Block, inc. | Independent Chair at Square, Inc.

Status
10.88% votes in favour
AGM date
Proposal number
4
Resolution details
Company ticker
SQ
Resolution ask
Adopt or amend a policy
ESG theme
  • Governance
ESG sub-theme
  • CEO / chair duality
Type of vote
Shareholder proposal
Filer type
Shareholder
Company sector
Technology
Company HQ country
United States
Resolved clause
Shareholders of Square, Inc. (Square) urge the Board of Directors (Board) to take the steps necessary to adopt a policy to require that the Chairman of the Board shall be an independent member of the Board.
If the Board determines that a Chair who was independent when selected is no longer independent, the Board shall select a new Chair who satisfies the requirements of the policy within a reasonable amount of time. Compliance with this policy is waived if no independent director is available and willing to serve as Chair. This policy should be implemented so as not to violate any contractual obligations, with amendments to Square's governing documents as needed.
Supporting statement
Square’s CEO Jack Dorsey serves both as CEO and Chair of Square’s Board of Directors.

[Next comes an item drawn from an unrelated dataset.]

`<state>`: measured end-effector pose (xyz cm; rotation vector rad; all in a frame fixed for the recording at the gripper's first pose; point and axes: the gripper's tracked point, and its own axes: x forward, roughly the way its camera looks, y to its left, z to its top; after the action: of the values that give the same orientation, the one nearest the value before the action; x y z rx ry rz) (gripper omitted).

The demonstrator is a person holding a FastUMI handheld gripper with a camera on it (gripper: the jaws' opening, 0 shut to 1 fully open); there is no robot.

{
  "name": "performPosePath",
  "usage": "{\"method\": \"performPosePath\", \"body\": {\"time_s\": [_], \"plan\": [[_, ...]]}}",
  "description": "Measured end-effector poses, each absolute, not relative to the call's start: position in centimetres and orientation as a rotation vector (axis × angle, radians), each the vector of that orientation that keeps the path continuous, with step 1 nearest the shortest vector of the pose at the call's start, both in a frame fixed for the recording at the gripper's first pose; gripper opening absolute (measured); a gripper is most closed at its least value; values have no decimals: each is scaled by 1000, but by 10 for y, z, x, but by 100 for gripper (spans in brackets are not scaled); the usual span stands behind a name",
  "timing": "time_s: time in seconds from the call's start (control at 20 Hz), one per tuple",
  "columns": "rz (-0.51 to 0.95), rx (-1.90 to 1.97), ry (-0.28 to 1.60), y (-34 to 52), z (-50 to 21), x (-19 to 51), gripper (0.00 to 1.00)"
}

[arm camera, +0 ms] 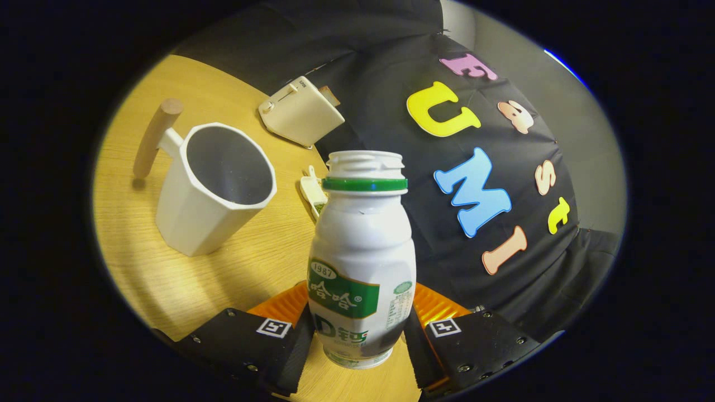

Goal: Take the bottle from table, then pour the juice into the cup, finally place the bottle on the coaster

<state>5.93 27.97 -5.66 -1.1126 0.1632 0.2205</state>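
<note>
Bottle [362, 262]: white plastic, green band around the neck, cap off and mouth open, green label on the front; it stands close to upright between my two fingers, its base low between them and above the wood of the counter [184, 279].
Gripper [360, 335]: my fingers press on the lower body of the bottle, one on each side, so I hold it in a narrow grip.
Coaster [430, 307]: orange and ribbed, lying on the counter just behind the bottle's base; parts of it show on both sides of the bottle, just ahead of my fingertips. I cannot tell whether the bottle's base touches it.
Cup [215, 187]: white, faceted sides, wooden stick handle pointing away from the bottle; it sits on the counter beyond my left finger, apart from the bottle, and looks empty inside.
Toaster [300, 110]: cream-coloured, far across the counter, beyond the cup and near the black cloth wall.
Clip [313, 192]: small pale thing lying between the cup and the bottle's neck, partly hidden behind the bottle.
</note>
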Motion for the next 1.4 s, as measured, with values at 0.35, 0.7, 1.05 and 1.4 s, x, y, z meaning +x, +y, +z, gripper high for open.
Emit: {"method": "performPosePath", "body": {"time_s": [0.35,0.7,1.05,1.4], "plan": [[194,-1252,144,272,-47,62,74],[188,-1361,113,277,-40,63,74],[178,-1472,81,282,-34,63,74],[141,-1586,44,284,-27,65,74]]}}
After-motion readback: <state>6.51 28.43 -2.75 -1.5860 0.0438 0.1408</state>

We believe the combination of these roles in a single person weakens a corporation's governance.·
Furthermore, Mr. Dorsey is currently a director and CEO of Twitter, Inc. As a part-time CEO at both companies and Chair of the Square Board, shareholders should be concerned with Mr. Dorsey's excessive outside commitments that could adversely impact his role as Chair of Square's Board.
A board, led by its chair, is responsible for protecting shareholders’ interests by providing oversight of management in directing the corporation’s affairs. This oversight function can be diminished when the chair is not an independent director, weakening a company’s governance structure.
While Square has appointed a lead independent director, the lead director’s duties are not robust and do not include duties like approval of Board meeting schedules and agendas, or approval of information sent to the Board. According to the Council of Institutional Investors: “[T]he CEO and chair roles should only be combined in very limited circumstances; in these situations ... it should name a lead independent director who should have approval over information flow to the board, meeting agendas and meeting schedules to ensure a structure that provides an appropriate balance between the powers of the CEO and those of the independent directors.”
Shareholders have serious concerns regarding the Board's oversight of governance issues, including Square's

classified board structure;

plurality voting standard;

lack of resignation policy if a director fails to receive sufficient support;

lack of well-established shareholder rights like the right to call special meetings, by written consent, or proxy access;

supermajority approval requirements for charter and bylaw amendments; and,

dual-class capital stock structure with unequal voting rights and are not subject to a sunset requirement.
By having an independent chair, Square would join peers like Paychex Inc., Global Payments Inc., Intuit Inc., and a majority of S&P 500 companies that have separated the Chair and CEO roles. An independent Chairman of the Board at Square could create a better governance structure, provide enhanced oversight and accountability of management, and provide independent leadership in addressing governance weaknesses.

How other organisations have declared their voting intentions

Organisation name Declared voting intentions Rationale
LocalTapiola Asset Management Ltd For According to international CG standards separate roles of CEO and chairman is considered best practice
Axiom Investors For
Universities Superannuation Scheme - USS For USS strongly supports the appointment of an independent Chairman.